WHAT TO PRODUCE
Copy out each line below exactly as written.
━━ SUPPLIED INFORMATION
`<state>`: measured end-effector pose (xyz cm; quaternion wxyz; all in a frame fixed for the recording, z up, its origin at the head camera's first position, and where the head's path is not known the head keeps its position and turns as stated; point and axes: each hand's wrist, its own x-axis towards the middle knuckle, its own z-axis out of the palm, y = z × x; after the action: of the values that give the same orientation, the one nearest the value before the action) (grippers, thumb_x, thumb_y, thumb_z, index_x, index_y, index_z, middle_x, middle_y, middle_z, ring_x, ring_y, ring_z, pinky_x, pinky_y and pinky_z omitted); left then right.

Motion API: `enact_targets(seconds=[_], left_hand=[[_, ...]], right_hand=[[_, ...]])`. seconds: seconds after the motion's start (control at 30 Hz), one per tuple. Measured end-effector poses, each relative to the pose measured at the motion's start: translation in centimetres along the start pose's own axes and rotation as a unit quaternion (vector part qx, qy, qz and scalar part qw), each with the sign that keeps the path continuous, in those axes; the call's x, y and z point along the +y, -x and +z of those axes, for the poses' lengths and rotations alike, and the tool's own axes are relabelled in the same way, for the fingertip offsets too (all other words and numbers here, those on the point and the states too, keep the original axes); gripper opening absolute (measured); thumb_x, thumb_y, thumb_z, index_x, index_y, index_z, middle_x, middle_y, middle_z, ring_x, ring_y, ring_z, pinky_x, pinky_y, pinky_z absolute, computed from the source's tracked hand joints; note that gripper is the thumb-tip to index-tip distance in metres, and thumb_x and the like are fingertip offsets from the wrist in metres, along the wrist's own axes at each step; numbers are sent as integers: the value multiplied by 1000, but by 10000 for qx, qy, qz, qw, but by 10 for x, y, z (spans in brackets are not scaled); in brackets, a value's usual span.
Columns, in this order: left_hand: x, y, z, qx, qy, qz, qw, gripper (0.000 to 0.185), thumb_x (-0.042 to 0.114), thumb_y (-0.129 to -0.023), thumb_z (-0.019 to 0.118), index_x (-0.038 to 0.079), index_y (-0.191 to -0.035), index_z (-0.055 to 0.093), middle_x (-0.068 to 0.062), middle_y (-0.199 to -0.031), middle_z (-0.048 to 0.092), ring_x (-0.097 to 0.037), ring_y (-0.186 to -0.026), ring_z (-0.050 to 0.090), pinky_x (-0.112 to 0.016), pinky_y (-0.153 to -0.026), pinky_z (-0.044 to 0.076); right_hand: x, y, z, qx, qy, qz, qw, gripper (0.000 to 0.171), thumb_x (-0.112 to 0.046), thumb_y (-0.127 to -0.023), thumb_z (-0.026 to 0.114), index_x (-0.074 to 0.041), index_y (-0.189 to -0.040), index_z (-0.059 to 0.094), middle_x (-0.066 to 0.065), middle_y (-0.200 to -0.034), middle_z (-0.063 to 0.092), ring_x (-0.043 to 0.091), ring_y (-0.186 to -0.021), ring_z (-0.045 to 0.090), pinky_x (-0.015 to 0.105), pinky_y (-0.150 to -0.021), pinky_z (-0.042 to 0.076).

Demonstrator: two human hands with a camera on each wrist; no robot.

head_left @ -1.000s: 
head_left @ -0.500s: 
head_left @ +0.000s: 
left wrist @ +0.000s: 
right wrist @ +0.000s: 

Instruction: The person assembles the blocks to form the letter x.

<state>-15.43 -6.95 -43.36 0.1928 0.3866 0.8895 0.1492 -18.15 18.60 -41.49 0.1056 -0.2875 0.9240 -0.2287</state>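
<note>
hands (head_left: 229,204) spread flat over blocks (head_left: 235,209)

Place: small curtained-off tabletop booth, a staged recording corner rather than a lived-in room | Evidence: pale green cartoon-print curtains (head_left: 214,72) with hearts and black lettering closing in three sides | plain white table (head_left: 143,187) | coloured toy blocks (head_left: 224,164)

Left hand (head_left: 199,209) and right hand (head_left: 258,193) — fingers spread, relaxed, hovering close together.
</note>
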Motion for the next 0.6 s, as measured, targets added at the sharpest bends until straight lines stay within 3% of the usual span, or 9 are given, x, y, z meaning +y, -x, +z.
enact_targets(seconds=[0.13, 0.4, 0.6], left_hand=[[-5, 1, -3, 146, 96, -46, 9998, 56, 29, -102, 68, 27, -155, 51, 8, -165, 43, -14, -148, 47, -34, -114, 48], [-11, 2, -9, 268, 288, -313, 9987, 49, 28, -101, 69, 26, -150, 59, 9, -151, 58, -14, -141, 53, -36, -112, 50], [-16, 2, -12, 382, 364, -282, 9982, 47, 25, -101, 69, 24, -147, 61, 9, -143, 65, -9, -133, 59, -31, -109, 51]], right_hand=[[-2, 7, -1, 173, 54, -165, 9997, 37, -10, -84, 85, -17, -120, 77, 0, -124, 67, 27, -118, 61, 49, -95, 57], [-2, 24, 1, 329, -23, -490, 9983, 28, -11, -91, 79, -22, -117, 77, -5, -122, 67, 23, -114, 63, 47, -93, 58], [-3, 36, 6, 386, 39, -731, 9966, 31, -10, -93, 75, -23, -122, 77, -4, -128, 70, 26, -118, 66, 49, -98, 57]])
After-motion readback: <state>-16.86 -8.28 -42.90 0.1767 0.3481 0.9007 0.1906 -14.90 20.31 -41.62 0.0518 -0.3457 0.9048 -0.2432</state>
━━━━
RESULT
`<state>`: measured end-effector pose (xyz cm; quaternion wxyz; all in a frame fixed for the recording, z up, its origin at the head camera's first position, and where the head's path is not known the head keeps its position and turns as stated; point and axes: each hand's wrist, its own x-axis towards the middle knuckle, its own z-axis out of the palm, y = z × x; after the action: of the values that give the same orientation, the one nearest the value before the action) (grippers, thumb_x, thumb_y, thumb_z, index_x, index_y, index_z, middle_x, middle_y, middle_z, ring_x, ring_y, ring_z, pinky_x, pinky_y and pinky_z omitted); left then right.

Motion API: `enact_targets(seconds=[_], left_hand=[[_, ...]], right_hand=[[_, ...]])`. seconds: seconds after the motion's start (control at 30 Hz), one per tuple. Measured end-effector poses, each relative to the pose measured at the motion's start: translation in centimetres along the start pose's own axes and rotation as a unit quaternion (vector part qx, qy, qz and scalar part qw), each with the sign that keeps the path continuous, in those axes; the call's x, y and z point along the +y, -x and +z of those axes, for the poses' lengths and rotations alike, and the tool's own axes are relabelled in the same way, for the fingertip offsets too (all other words and numbers here, those on the point and the states too, keep the original axes); gripper opening absolute (measured); thumb_x, thumb_y, thumb_z, index_x, index_y, index_z, middle_x, middle_y, middle_z, ring_x, ring_y, ring_z, pinky_x, pinky_y, pinky_z absolute, computed from the source's tracked hand joints; note that gripper is the thumb-tip to index-tip distance in metres, and thumb_x and the like are fingertip offsets from the wrist in metres, along the wrist's own axes at each step; numbers are sent as integers: the value multiplied by 1000, but by 10000 for qx, qy, qz, qw, but by 10 for x, y, z (spans in brackets are not scaled); in brackets, a value's usual span.
Columns, in this order: left_hand: x, y, z, qx, qy, qz, qw, gripper (0.000 to 0.185), thumb_x (-0.042 to 0.114), thumb_y (-0.129 to -0.023), thumb_z (-0.019 to 0.118), index_x (-0.038 to 0.079), index_y (-0.191 to -0.035), index_z (-0.055 to 0.093), middle_x (-0.068 to 0.062), middle_y (-0.199 to -0.031), middle_z (-0.048 to 0.092), ring_x (-0.097 to 0.037), ring_y (-0.186 to -0.026), ring_z (-0.050 to 0.090), pinky_x (-0.112 to 0.016), pinky_y (-0.153 to -0.026), pinky_z (-0.044 to 0.076); right_hand: x, y, z, qx, qy, qz, qw, gripper (0.000 to 0.171), thumb_x (-0.112 to 0.046), thumb_y (-0.127 to -0.023), thumb_z (-0.026 to 0.114), index_x (-0.074 to 0.041), index_y (-0.189 to -0.040), index_z (-0.059 to 0.094), middle_x (-0.066 to 0.065), middle_y (-0.200 to -0.034), middle_z (-0.063 to 0.092), ring_x (-0.043 to 0.091), ring_y (-0.186 to -0.021), ring_z (-0.045 to 0.090), pinky_x (-0.015 to 0.105), pinky_y (-0.150 to -0.021), pinky_z (-0.042 to 0.076).

Demonstrator: two human hands with a camera on each wrist; no robot.

head_left @ -1.000s: 
head_left @ -0.500s: 
head_left @ +0.000s: 
left wrist @ +0.000s: 
right wrist @ +0.000s: 

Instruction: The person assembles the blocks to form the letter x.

<state>-15.43 -6.95 -43.36 0.1928 0.3866 0.8895 0.1492 -18.15 18.60 -41.49 0.1056 -0.2875 0.9240 -0.2287</state>
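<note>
hands (head_left: 229,204) spread flat over blocks (head_left: 235,209)

Place: small curtained-off tabletop booth, a staged recording corner rather than a lived-in room | Evidence: pale green cartoon-print curtains (head_left: 214,72) with hearts and black lettering closing in three sides | plain white table (head_left: 143,187) | coloured toy blocks (head_left: 224,164)

Left hand (head_left: 199,209) and right hand (head_left: 258,193) — fingers spread, relaxed, hovering close together.
</note>
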Motion for the next 0.6 s, as measured, targets added at the sharpest bends until straight lines stay within 3% of the usual span, or 9 are given, x, y, z meaning +y, -x, +z.
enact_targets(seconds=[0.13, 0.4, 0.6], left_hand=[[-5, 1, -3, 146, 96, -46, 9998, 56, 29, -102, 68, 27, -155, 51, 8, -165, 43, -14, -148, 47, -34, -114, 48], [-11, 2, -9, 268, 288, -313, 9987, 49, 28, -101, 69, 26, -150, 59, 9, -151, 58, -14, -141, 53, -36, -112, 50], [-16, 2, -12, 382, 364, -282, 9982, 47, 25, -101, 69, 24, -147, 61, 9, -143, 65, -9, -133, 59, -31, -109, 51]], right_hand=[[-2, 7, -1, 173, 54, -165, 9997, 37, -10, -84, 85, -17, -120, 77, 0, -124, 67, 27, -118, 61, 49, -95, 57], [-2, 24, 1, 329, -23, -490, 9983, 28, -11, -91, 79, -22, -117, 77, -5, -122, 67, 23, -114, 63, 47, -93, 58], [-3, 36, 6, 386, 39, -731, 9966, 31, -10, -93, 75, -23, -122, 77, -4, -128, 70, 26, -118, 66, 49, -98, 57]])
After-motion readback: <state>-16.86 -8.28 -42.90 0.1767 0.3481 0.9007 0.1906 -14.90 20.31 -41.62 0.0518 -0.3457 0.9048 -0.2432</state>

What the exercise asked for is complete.